Sweet Outlook for Chocolate Duo
Cocoa tends to begin a seasonal decline in early to mid-March through the end of May, instituting a short position in our seasonal best-trade category, observes Jeffrey Hirsch, seasonal trading expert and editor of Stock Trader's Almanac.
One way to take advantage of this setup possibility is buying The Hershey Company (HSY). When cocoa prices rise, Hershey’s price tends to decline and the opposite often holds true as well. HSY is also a familiar household name for many.
HSY, like much of the broad market, has somewhat stretched valuations. Its trailing P/E ratio is around 32 and price/sales is around 2.2. However, HSY appears to be throwing in the towel on some less profitable global operations and plans to trim costs through workforce cuts.
A potentially leaner, more focused company could translate in higher profits and possibly an even larger dividend (currently yields 2.28%). HSY could be considered on dips below $108. If purchased a stop loss of $102 is suggested.
Even more interesting is Rocky Mountain Chocolate Factory (RMCF).

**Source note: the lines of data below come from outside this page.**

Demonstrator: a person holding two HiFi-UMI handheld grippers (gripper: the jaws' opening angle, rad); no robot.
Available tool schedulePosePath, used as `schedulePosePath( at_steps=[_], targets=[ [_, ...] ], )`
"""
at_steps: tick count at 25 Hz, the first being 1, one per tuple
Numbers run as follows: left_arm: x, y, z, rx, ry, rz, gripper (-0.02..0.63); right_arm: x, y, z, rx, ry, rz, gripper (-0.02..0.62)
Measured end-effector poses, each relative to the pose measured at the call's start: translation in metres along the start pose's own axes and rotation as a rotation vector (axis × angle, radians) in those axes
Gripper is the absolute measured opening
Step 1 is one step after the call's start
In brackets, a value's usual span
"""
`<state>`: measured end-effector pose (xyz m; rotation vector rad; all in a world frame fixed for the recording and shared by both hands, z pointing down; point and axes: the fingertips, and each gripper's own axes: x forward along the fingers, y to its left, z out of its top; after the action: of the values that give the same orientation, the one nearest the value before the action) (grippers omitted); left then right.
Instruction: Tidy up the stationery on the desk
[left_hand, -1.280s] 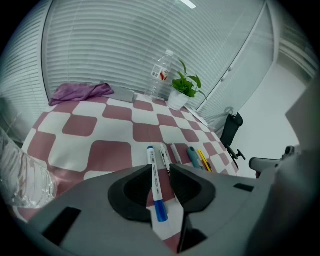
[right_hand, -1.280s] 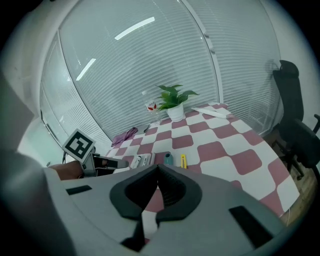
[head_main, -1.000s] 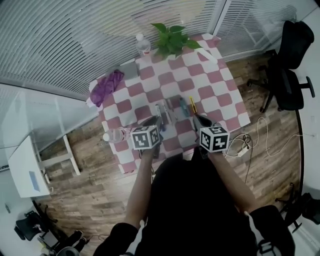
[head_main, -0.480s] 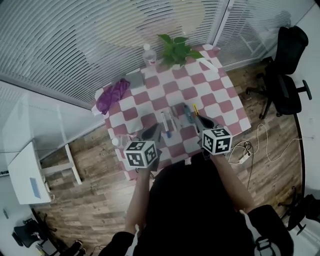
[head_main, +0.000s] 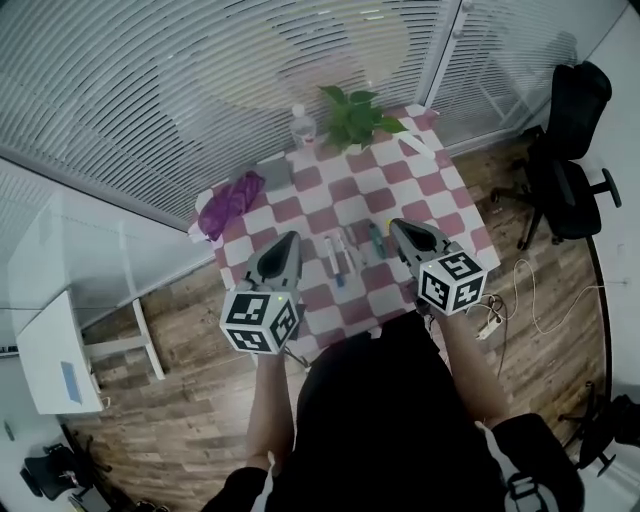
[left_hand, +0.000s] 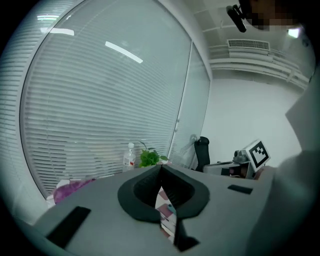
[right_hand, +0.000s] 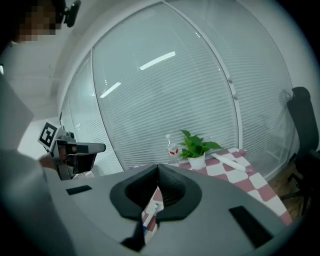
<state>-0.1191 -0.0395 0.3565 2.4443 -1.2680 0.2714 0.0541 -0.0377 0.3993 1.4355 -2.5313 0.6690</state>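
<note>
Head view: left gripper (head_main: 287, 240) jaws just closed, touching, empty; right gripper (head_main: 399, 226) jaws likewise together, empty. Loose pens and markers (head_main: 340, 258) lying on pink-and-white checked desk (head_main: 400, 185), below and between both jaws. Risk: pens knocked off desk edge if lowered shut; reopen first.

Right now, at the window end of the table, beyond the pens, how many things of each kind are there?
Bottle: 1
Potted plant: 1
Purple cloth: 1
Grey pad: 1
White strip: 1
Total: 5
</note>
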Motion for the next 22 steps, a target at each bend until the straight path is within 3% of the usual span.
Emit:
schedulePosePath(
  at_steps=[5, 13, 22],
  targets=[
    [0.002, 0.002, 0.035, 0.042, -0.047, -0.003, 0.032, 0.000, 0.018, 0.052, -0.091, -0.089, 0.072, 0.021],
    [-0.002, 0.010, 0.083, 0.092, -0.108, 0.011, 0.032, -0.006, 0.030, 0.114, -0.175, -0.200, 0.117, 0.020],
    [-0.006, 0.013, 0.093, 0.097, -0.125, 0.004, 0.032, -0.013, 0.038, 0.122, -0.226, -0.200, 0.133, 0.020]
  ],
)
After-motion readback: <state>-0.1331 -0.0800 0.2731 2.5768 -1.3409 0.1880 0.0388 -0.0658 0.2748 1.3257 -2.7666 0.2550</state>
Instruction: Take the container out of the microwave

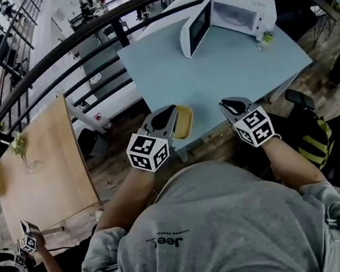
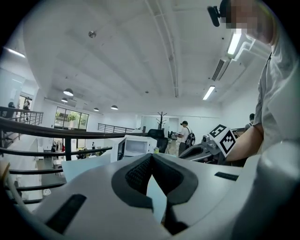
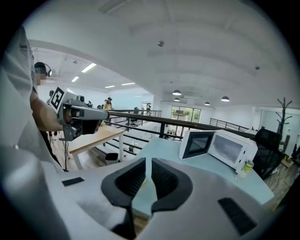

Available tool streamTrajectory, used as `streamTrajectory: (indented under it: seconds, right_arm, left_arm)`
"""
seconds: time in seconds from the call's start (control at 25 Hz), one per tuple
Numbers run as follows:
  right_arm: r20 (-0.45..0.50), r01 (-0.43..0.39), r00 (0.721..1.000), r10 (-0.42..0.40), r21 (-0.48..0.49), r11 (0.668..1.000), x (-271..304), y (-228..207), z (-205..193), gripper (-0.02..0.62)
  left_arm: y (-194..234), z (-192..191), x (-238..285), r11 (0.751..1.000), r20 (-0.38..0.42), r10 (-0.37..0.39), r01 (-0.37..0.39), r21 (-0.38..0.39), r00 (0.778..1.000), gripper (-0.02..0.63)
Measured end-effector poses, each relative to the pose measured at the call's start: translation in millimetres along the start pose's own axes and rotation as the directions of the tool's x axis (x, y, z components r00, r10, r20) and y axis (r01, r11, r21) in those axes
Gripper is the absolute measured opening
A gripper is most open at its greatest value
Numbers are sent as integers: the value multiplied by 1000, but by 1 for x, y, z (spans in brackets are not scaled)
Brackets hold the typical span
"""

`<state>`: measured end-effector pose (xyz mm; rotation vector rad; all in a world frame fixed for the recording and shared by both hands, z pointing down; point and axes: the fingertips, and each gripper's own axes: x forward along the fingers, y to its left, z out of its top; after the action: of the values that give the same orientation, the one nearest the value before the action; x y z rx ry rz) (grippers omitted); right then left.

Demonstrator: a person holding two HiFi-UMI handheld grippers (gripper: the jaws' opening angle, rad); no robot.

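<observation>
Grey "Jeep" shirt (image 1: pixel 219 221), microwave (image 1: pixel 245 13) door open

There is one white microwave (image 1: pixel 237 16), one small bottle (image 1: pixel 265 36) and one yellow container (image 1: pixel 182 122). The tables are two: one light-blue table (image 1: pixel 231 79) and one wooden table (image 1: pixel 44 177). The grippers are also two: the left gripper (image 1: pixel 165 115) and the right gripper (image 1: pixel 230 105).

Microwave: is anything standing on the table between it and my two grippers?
Nothing visible does. The blue table lies bare between the microwave, its door open, and the left gripper and right gripper. A yellow container sits at the table's near edge, beside the left gripper.
</observation>
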<state>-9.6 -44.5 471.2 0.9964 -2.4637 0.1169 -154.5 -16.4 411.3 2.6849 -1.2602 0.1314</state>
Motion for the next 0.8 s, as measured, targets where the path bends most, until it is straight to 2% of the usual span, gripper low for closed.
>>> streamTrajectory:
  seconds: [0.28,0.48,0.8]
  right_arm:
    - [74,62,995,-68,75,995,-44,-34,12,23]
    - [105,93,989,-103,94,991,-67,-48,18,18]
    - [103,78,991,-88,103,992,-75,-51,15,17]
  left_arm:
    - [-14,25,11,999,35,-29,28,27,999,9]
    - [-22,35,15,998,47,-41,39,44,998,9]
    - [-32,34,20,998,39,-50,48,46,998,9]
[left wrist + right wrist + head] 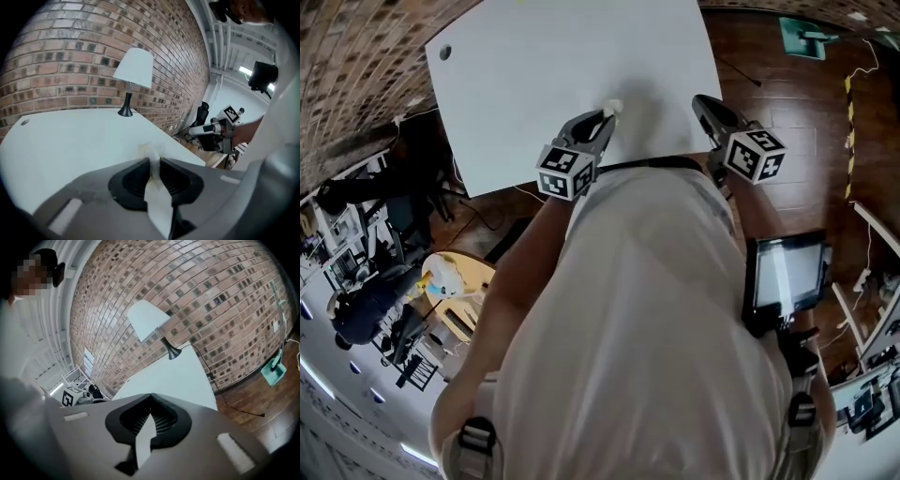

With a market cap around $65 million, this is definitely a small-cap company. They are headquartered in Durango, Colorado and operate as a confectionery franchisor, manufacturer and retail operator.
RMCF’s valuation is reasonable with a P/E of 13 and a price-to-sales ratio right around 1.7. Cash on hand and debt are also reasonable. They also pay a respectable dividend (4.27% yield).
After surging in mid-January due to impressive earnings, RMCF has retreated and has been consolidating those gains. Recent trading action has turned stochastic, relative strength and MACD indicators modestly positive and the 50- and 200-day moving averages were not violated on a closing basis.
RMCF could be considered at current levels with a buy limit of $11.50. If purchased, a stop loss of $9.70 is suggested. Falling input costs, reasonably valuation and solid growth prospects make RMCF attractive.